- Ch'VAAAvAAAR, crabe-surfiguratif que l'on doit à Jacques Caude. Ch'Vavar en picard-bercquois signifie Le Crabe. - |
En
échos au prix Nobel de littérature décerné à Bob Dylan.
(Ici,
la figure mythologique est Bob Dylan)
La
chanson (lettre d' Ivar Ch'Vavar à Florian Caschera, 26 juin 2016)
Cher
Florian, la chanson n’est pas « l’antichambre » de la
poésie, ni un genre poétique, une sous-division de la poésie :
c’est un art à part, mais à part entière, de plein droit et de
plein exercice.
Il
ne faut pas penser la chanson dans le cadre de la poésie.
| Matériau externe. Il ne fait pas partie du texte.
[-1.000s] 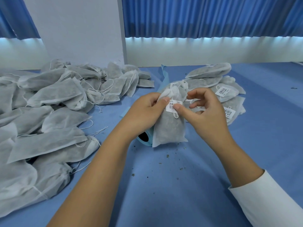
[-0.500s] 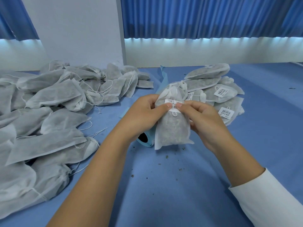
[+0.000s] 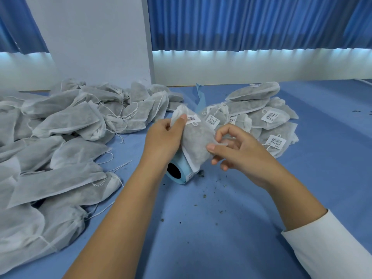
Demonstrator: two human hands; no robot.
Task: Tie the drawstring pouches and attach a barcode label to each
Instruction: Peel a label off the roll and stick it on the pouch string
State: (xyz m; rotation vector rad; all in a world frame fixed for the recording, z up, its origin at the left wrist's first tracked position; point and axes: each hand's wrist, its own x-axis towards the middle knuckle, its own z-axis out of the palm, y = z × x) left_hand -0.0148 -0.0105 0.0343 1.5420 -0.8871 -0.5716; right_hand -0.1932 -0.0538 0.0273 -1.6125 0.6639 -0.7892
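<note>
Our left hand (image 3: pixel 165 137) grips the gathered neck of a pouch (image 3: pixel 198 143), thumb pressed on the front just beside the barcode label (image 3: pixel 193 118) stuck near its top. Our right hand (image 3: pixel 239 150) pinches the lower right edge of the same pouch, thumb on the front and the other fingers loosely curled behind and above it. The pouch is held up off the tabletop (image 3: pixel 221 228), tilted with its top toward the left, between the two hands. Directly under it a blue label roll (image 3: pixel 177 170) lies on its side on the tabletop, its dark core facing us. Dark crumbs (image 3: pixel 201 174) are scattered just beside the roll and nearer to us. To the left sprawls a big pile of unlabelled pouches (image 3: pixel 70 127) with loose strings. To the right, behind our right hand, sits a smaller stack of labelled pouches (image 3: pixel 267 117). Blue curtains (image 3: pixel 251 23) hang along the far wall.
</note>
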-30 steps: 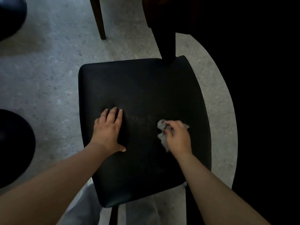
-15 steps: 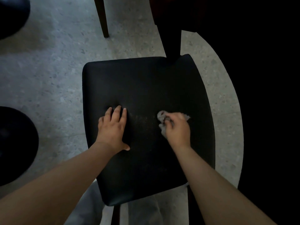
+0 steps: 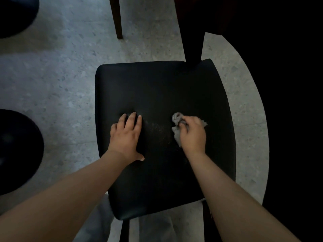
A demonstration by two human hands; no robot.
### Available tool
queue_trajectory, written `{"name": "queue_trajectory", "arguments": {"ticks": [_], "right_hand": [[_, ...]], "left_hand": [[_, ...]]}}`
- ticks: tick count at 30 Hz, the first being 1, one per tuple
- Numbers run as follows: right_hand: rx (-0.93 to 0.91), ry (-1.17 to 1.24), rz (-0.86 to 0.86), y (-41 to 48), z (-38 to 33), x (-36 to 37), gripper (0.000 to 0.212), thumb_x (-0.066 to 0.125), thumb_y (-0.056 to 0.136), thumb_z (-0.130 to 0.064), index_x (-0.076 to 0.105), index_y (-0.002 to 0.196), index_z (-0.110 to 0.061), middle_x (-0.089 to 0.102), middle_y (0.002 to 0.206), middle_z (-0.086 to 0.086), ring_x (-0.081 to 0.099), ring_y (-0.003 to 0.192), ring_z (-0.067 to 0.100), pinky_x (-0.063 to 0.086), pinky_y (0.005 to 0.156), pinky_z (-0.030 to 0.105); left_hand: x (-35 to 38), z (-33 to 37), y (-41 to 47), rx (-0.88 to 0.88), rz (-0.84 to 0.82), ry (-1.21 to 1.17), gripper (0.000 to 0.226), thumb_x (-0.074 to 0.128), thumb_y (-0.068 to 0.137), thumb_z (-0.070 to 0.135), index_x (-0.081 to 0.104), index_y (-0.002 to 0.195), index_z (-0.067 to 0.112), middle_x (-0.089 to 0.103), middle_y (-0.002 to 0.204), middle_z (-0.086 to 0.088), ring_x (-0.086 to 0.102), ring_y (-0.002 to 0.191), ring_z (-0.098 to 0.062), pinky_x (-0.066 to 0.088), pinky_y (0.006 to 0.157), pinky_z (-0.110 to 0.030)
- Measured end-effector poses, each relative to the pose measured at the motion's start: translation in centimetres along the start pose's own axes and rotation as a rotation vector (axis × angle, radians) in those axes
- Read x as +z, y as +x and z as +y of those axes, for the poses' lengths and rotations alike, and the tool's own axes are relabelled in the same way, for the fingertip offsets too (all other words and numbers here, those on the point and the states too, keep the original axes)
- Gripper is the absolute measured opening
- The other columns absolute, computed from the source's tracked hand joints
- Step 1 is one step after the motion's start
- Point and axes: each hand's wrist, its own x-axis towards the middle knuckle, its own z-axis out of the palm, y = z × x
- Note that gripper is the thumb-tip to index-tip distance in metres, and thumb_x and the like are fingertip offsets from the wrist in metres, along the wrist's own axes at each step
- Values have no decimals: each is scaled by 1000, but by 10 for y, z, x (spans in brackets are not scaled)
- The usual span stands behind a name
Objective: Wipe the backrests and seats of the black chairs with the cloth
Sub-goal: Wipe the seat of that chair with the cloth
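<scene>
A black chair seat point(image 3: 157, 88) fills the middle of the head view, seen from above. My left hand point(image 3: 126, 135) lies flat on the seat's left half, fingers straight and pointing away from me. My right hand point(image 3: 193, 135) grips a crumpled grey cloth point(image 3: 176, 119) and holds it against the seat's right half. Pale dust specks show on the seat between the two hands. The backrest is not in view.
A dark wooden leg point(image 3: 117, 16) and a thick black post point(image 3: 194, 39) stand on the speckled grey floor point(image 3: 52, 75) beyond the seat. Round black shapes sit at the left edge point(image 3: 15, 151) and top left corner point(image 3: 15, 13). The right side is dark.
The hands and cloth have crept slightly farther from me across the seat. The left hand stays flat and the right keeps its grip on the cloth.
</scene>
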Motion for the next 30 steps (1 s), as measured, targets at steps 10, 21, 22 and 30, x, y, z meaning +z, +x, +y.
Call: {"name": "queue_trajectory", "arguments": {"ticks": [10, 21, 22, 30], "right_hand": [[-123, 91, 54, 1, -11, -22, 23, 59, 94, -15, 66, 116, -18, 57, 115, -5, 51, 104, 4, 41, 93, 19], [-119, 46, -229, -52, -13, 30, 25, 59, 93, -15, 65, 116, -25, 53, 111, -13, 53, 104, 2, 44, 96, 21], [-111, 57, -265, -57, -12, 27, 26, 60, 93, -15, 66, 116, -25, 53, 110, -15, 53, 103, 0, 44, 97, 20], [-80, 106, 45, 8, -37, -2, 27, 58, 95, -13, 65, 120, -18, 56, 122, -5, 50, 107, 2, 37, 94, 15]], "left_hand": [[5, -25, -23, 77, 19, -123, 130, 78, 69, 57, -10, 155, 16, -9, 163, -6, -6, 150, -29, 6, 122, -44], [31, -55, -46, -72, 39, -293, 131, 88, 63, 44, 3, 156, 10, -3, 162, -12, 1, 149, -31, 10, 122, -38], [33, -54, -46, -81, 39, -300, 131, 88, 64, 44, 1, 156, 11, -6, 163, -11, -2, 150, -30, 8, 122, -37], [39, -53, -45, -104, 71, -331, 129, 85, 67, 44, -4, 156, 16, -11, 163, -4, -8, 149, -26, 3, 120, -33]]}}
La
chanson, c’est du texte (souvent « poétique ») et de
la musique, mais ce n’est pas la somme des deux, c’est la ligne
de contact et de travail entre les deux. Par « travail »
j’entends que le texte est travaillée par la musique et la musique
par le texte, ils sont travaillés l’un par l’autre. Ils ont
aussi un travail, une construction à faire ensemble.
Il
me semble que tous les problèmes qui se posent à ceux qui écrivent
/ composent les chansons – se posent sur cette ligne-là.
Évidemment, ils rencontrent aussi les problèmes que rencontrent les
poètes et ceux que rencontrent les musiciens, mais toujours ils vont
revenir à cette ligne et c’est sur cette ligne qu’ils vont avoir
à traiter leurs problèmes propres.
Un
auteur-compositeur peut aussi, à ses heures, n’être « que »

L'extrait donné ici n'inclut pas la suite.